→ Exercise details:
Report only the number of lines below in which the string "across" appears.

→ Stored items:
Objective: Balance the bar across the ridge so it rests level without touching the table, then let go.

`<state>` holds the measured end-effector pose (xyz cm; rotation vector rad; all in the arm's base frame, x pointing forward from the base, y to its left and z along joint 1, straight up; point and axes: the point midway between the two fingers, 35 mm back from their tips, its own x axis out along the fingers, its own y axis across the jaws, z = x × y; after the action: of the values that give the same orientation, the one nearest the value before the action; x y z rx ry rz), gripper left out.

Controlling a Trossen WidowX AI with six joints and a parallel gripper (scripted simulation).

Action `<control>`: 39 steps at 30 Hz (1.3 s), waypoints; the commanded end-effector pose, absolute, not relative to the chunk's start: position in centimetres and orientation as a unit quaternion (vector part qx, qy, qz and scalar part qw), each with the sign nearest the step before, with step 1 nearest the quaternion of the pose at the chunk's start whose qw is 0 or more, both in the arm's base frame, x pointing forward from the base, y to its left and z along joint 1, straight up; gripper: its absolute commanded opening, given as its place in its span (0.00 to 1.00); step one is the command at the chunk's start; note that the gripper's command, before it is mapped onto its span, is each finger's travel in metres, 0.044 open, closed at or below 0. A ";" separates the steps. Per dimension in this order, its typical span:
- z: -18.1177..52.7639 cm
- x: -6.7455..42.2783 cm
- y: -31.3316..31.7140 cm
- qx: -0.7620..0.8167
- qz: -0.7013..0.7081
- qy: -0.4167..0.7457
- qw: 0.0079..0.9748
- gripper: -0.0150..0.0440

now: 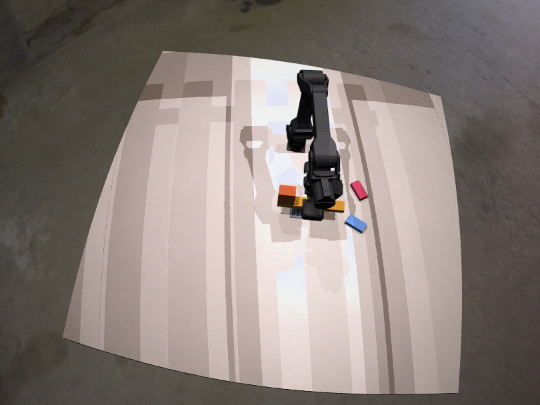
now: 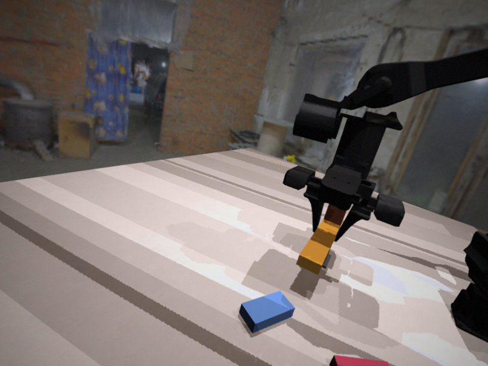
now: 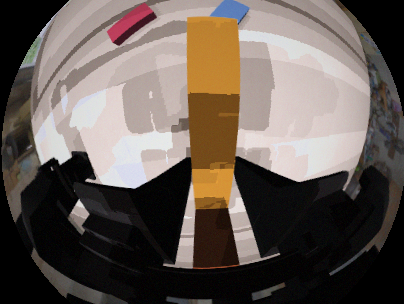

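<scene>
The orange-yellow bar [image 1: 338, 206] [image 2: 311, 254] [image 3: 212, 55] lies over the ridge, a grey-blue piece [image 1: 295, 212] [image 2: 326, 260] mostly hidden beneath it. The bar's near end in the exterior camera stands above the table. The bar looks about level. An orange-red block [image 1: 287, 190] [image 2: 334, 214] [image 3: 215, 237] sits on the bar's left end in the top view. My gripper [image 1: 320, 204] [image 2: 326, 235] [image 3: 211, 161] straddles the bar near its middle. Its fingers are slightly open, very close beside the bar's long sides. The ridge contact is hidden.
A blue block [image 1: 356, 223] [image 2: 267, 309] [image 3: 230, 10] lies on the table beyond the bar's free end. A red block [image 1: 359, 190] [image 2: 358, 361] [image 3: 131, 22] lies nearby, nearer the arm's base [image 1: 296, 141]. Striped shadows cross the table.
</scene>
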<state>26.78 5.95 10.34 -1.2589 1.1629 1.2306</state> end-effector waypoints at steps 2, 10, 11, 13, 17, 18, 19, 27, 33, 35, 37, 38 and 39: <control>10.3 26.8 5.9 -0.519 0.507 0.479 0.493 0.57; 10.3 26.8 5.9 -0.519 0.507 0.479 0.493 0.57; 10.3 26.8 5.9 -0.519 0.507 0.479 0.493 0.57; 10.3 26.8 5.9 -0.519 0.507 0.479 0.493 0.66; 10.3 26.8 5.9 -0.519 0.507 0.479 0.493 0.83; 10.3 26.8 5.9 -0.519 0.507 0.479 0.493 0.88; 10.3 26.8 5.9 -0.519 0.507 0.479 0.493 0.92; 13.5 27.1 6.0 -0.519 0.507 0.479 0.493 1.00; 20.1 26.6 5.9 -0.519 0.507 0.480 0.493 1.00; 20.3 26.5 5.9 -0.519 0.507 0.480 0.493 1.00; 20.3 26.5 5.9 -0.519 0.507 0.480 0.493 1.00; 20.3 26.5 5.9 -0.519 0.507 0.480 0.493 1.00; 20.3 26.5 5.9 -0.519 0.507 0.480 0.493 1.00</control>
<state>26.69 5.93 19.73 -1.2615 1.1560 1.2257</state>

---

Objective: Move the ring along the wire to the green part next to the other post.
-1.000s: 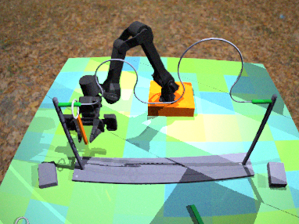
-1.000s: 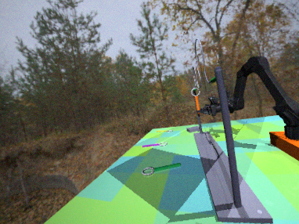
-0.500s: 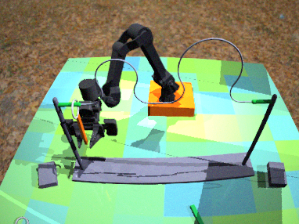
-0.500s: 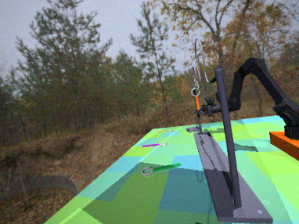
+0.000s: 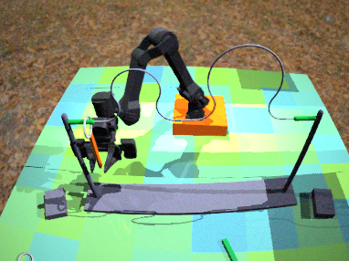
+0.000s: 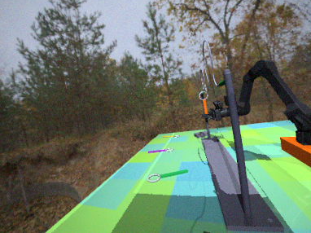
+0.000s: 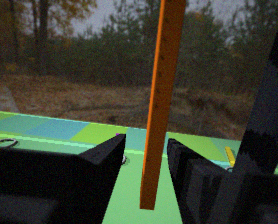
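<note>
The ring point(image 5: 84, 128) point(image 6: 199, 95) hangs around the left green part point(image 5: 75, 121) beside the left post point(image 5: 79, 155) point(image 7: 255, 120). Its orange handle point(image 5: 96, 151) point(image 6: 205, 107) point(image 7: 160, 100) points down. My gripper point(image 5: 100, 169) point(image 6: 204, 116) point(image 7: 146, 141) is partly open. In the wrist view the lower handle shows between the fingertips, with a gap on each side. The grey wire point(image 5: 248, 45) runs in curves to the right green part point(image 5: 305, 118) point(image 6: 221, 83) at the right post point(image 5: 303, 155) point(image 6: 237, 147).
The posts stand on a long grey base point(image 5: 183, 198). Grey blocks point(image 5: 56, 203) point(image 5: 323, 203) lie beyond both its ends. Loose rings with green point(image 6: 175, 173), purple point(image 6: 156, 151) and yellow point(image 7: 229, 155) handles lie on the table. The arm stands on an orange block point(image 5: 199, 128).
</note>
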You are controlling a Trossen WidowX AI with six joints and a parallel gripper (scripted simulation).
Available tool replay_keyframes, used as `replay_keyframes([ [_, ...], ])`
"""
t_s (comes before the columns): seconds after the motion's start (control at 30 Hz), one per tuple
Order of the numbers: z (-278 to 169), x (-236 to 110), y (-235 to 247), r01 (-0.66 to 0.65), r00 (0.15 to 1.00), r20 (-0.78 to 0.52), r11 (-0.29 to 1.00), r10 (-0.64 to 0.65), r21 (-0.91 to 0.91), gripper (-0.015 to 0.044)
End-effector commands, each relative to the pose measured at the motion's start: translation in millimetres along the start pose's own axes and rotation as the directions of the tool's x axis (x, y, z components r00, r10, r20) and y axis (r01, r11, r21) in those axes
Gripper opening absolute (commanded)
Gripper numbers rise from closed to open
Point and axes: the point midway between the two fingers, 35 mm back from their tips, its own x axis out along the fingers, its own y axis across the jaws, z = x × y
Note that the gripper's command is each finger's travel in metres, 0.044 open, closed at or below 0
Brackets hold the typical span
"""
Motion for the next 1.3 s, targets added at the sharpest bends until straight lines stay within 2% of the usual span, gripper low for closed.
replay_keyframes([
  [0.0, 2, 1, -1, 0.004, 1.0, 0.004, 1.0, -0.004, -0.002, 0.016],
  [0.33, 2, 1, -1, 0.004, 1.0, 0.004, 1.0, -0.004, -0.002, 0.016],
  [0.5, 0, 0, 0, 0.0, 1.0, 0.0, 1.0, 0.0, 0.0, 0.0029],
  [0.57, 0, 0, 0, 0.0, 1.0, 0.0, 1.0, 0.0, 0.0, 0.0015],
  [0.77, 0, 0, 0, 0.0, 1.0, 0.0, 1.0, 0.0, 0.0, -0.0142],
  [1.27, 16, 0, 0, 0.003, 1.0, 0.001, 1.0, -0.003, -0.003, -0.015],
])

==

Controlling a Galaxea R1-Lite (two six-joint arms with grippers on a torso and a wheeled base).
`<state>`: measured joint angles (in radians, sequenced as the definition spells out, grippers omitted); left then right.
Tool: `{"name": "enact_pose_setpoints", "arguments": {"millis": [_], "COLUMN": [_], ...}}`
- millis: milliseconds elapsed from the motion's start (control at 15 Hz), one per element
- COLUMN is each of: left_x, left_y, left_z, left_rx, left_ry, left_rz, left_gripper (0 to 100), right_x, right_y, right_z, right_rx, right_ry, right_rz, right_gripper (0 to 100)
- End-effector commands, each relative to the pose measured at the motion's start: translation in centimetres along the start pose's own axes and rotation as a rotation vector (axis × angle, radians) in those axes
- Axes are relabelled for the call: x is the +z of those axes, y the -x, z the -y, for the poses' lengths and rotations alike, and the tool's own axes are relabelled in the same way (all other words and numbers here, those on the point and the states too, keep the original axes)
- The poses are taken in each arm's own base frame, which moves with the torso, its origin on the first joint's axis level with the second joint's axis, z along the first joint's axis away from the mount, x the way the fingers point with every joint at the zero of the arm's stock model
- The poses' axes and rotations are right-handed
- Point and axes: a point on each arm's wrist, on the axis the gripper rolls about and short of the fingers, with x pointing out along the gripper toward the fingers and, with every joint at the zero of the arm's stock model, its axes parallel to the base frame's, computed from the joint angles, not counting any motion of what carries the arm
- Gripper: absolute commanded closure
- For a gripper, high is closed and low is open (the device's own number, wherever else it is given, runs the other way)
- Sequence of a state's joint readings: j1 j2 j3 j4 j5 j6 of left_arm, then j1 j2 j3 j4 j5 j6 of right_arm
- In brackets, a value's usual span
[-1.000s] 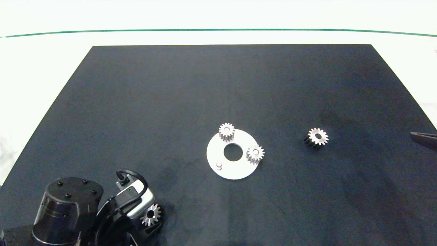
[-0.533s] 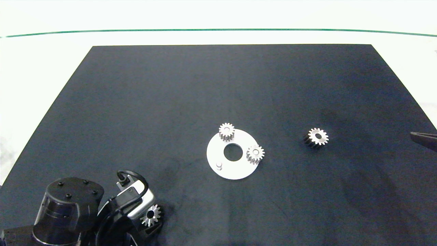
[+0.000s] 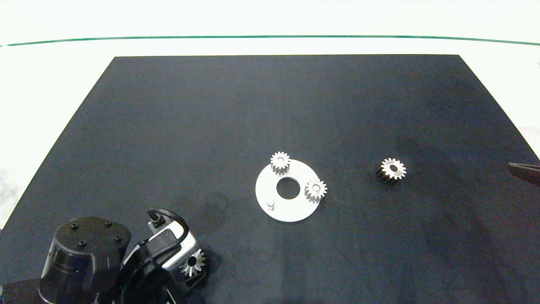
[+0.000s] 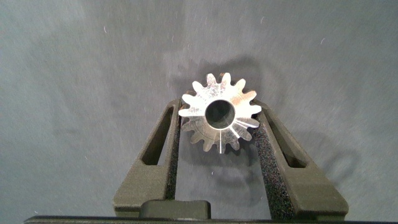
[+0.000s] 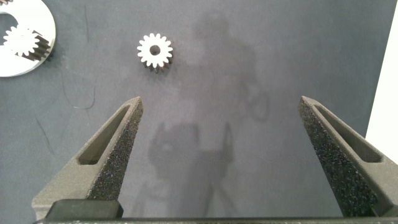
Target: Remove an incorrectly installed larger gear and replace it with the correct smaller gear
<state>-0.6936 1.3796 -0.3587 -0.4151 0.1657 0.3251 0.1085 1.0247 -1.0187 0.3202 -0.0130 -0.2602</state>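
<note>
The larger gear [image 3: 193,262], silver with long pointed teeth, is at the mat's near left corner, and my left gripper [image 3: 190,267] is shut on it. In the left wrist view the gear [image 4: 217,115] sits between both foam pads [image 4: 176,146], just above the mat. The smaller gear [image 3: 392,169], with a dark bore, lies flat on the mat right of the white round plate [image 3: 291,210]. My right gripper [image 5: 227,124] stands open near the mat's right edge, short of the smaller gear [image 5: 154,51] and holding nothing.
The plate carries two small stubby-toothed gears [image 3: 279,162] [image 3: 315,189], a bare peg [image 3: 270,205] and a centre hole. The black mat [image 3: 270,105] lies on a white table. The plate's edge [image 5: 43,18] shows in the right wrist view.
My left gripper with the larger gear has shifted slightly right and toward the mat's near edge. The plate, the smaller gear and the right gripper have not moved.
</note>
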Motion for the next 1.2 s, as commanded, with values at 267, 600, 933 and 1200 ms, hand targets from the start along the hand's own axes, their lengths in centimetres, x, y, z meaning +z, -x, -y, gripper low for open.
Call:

→ Output below:
3